→ Work required
Check each line of the material below for "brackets", then copy the ones that contain it.

··········

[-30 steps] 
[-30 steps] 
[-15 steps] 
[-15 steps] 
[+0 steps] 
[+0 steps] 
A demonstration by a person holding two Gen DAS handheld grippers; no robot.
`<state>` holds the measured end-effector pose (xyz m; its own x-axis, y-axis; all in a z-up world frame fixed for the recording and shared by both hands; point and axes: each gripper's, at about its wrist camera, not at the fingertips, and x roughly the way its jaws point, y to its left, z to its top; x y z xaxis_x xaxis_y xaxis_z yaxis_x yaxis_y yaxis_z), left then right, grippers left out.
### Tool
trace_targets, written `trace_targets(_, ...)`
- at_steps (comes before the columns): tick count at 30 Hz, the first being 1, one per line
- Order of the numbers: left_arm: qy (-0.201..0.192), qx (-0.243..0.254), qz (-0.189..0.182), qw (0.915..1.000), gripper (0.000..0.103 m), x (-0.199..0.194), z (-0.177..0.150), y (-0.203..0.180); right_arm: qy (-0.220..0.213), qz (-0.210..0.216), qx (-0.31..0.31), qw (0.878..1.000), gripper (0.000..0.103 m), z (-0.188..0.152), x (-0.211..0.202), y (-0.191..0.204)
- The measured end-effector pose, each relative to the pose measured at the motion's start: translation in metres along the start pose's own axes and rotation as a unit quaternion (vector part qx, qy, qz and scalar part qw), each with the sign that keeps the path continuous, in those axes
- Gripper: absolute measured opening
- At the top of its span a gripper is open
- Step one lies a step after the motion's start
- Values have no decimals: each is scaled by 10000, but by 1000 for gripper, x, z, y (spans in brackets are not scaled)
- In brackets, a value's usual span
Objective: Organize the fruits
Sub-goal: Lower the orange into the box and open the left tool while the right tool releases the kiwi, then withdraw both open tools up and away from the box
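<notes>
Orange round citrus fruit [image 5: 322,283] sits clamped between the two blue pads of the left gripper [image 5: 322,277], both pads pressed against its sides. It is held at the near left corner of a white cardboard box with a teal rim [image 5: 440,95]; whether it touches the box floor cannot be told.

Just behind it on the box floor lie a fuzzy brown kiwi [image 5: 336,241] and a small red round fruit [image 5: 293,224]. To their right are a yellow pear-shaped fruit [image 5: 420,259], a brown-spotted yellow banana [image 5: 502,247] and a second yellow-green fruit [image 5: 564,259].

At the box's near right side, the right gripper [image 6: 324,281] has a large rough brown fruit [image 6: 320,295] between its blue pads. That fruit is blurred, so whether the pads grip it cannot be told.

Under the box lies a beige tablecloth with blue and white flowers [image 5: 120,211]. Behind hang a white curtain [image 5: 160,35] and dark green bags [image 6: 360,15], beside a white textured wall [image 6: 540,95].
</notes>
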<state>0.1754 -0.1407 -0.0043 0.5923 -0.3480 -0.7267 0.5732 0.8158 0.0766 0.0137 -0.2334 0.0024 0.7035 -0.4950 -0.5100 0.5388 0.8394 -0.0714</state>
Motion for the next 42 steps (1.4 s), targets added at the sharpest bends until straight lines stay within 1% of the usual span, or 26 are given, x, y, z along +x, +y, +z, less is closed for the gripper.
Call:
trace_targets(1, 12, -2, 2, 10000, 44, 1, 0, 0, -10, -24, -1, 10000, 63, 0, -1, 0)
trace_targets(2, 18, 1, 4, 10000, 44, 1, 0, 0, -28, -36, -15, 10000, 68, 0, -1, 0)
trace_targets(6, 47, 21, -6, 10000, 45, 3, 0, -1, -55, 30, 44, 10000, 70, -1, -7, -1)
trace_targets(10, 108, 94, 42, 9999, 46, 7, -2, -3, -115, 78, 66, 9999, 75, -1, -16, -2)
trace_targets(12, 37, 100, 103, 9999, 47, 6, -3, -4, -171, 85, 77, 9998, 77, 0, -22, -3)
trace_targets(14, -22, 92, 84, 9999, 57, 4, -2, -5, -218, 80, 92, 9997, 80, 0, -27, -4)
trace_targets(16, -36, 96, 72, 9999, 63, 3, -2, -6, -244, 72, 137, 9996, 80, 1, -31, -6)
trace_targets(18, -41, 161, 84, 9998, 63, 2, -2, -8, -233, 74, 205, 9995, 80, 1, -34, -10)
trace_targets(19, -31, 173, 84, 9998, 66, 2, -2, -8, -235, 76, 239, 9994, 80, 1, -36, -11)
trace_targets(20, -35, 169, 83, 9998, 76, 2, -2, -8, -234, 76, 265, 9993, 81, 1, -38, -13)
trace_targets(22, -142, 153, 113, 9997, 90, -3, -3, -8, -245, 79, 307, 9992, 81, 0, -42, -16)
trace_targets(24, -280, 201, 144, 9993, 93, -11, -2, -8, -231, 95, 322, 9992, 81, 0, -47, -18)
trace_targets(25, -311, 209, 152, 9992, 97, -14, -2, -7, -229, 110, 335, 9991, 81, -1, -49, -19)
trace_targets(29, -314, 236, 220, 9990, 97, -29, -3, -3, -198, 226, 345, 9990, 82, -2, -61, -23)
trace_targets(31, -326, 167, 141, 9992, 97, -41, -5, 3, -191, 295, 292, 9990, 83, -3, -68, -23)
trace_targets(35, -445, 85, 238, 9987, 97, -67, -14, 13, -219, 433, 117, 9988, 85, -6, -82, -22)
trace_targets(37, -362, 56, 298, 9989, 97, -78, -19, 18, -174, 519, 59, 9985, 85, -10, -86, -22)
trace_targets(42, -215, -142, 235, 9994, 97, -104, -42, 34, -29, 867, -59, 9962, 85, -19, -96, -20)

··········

→ Result for this task
- Values have no decimals: each is scaled by 10000, but by 1000 for gripper, x, z, y (spans in brackets are not scaled)
- In brackets, a value's usual span

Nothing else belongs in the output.